(Exercise data Opens)
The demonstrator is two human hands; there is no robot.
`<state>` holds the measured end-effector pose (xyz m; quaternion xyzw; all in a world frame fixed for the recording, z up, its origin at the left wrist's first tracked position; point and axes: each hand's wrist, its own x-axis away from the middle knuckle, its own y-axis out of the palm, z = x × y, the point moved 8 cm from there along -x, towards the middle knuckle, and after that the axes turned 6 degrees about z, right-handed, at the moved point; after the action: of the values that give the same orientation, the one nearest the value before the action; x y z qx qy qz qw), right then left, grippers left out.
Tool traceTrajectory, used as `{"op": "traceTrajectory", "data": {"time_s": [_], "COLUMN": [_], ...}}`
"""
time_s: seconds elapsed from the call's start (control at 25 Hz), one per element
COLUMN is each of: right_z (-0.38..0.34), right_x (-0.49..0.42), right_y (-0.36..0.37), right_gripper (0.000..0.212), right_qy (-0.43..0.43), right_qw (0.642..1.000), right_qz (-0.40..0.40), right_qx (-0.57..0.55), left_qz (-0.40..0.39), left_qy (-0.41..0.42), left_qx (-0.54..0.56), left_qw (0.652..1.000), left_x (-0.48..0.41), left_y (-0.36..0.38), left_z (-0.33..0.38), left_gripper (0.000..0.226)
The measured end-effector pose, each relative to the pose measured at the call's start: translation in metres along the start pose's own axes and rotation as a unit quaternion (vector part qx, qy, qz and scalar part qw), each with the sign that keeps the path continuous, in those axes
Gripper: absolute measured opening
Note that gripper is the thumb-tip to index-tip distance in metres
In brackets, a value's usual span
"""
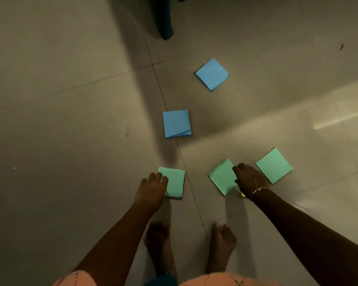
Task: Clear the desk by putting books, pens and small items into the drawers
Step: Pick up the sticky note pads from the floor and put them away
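Lower centre: left hand (152, 187) fingers curl over edge of left green pad (175, 182); right hand (249, 179) fingers pinch edge of middle green pad (221, 176). Risk: edge-only grip, sheets fan open, pad slips back to floor (70, 120).

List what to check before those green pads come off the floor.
1. Left hand on the left green pad: ok, its fingers curl over the pad's left edge.
2. Right hand on the middle green pad: ok, its fingers curl at the pad's right edge.
3. Firm hold under each pad: cannot tell, the thumbs are hidden.
4. All pads gathered: not ok, the right green pad, near blue pad and far blue pad lie untouched on the floor.
5. Drawer ready: cannot tell, none in view.
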<state>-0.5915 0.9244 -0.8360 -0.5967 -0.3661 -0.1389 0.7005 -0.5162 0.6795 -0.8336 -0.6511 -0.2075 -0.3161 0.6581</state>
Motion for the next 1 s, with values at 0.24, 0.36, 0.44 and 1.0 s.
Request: {"op": "traceTrajectory", "data": {"time_s": [0.24,0.36,0.44,1.0], "right_z": [-0.016,-0.019,-0.024,-0.004], "right_x": [-0.04,-0.047,-0.053,0.021], "right_y": [0.023,0.039,0.039,-0.019], "right_gripper": [0.072,0.075,0.076,0.036], "right_qy": [-0.135,-0.167,-0.173,-0.074], "right_qw": [0.983,0.974,0.973,0.997], "right_qz": [0.055,0.023,0.032,-0.019], "right_qx": [0.113,0.15,0.148,-0.013], "left_qz": [0.071,0.099,0.099,0.049], "left_qy": [0.09,0.1,0.102,-0.149], "left_qx": [-0.086,-0.091,-0.089,0.211], "left_qw": [0.99,0.986,0.986,0.965], "left_x": [-0.049,-0.061,-0.066,0.013], "left_y": [0.022,0.027,0.036,-0.024], "left_z": [0.014,0.012,0.009,-0.004], "left_gripper": [0.074,0.075,0.076,0.035]}}
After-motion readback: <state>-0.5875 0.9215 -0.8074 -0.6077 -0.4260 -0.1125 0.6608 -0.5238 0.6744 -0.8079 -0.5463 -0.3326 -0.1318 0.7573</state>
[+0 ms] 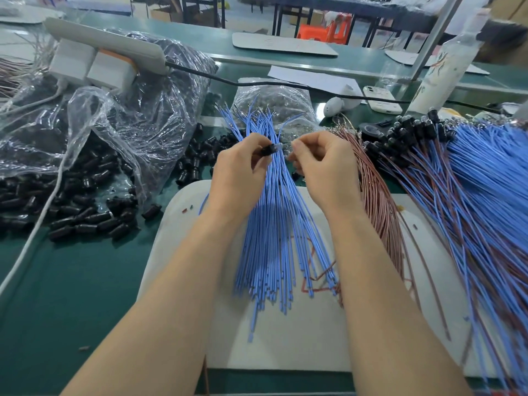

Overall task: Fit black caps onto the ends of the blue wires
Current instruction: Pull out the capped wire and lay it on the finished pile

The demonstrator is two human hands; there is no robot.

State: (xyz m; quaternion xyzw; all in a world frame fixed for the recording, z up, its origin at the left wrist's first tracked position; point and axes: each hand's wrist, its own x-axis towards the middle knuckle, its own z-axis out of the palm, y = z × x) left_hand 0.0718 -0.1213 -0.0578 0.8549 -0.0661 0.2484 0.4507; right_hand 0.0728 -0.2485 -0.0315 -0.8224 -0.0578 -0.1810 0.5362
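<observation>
Fingers (253,142) of the left hand (240,172) pinch one black cap (267,150) above one fanned bundle of blue wires (274,224) on the counter (85,281). The right hand (323,164) curls just beside it, its hold unclear. Loose caps (85,215), too many to count, lie left.

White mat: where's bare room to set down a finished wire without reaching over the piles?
Bare white mat lies near you, below the ends of the loose blue wires, between your forearms. The green table right of the white cable is free. Crowded: black caps left, capped bundle right.
</observation>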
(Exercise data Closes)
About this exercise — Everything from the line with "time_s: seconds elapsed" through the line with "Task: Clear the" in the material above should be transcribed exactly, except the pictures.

Answer to the problem —
time_s: seconds elapsed from the call's start (control at 25 Hz), one per element
COLUMN is each of: right_z (-0.38..0.34), right_x (-0.49..0.42), right_y (-0.36..0.37), right_gripper (0.000..0.212), right_qy (-0.43..0.43), right_qw (0.642..1.000), right_qz (-0.40..0.40), right_qx (-0.57..0.55), left_qz (-0.40..0.39), left_qy (-0.41..0.42), left_qx (-0.54..0.56), left_qw (0.652..1.000), left_x (-0.48..0.41), left_y (-0.36..0.38), left_z (-0.33..0.38), left_gripper (0.000..0.226)
The measured end-effector pose, each relative to the pose measured at the call's start: translation in metres along the start pose's own axes and rotation as a unit quaternion (vector part qx, qy, qz and scalar part qw), each with the sign that keeps the path continuous, in those axes
Gripper: absolute measured opening
Note that gripper is the thumb-tip to index-tip distance in metres
In brackets, a value's usual span
"""
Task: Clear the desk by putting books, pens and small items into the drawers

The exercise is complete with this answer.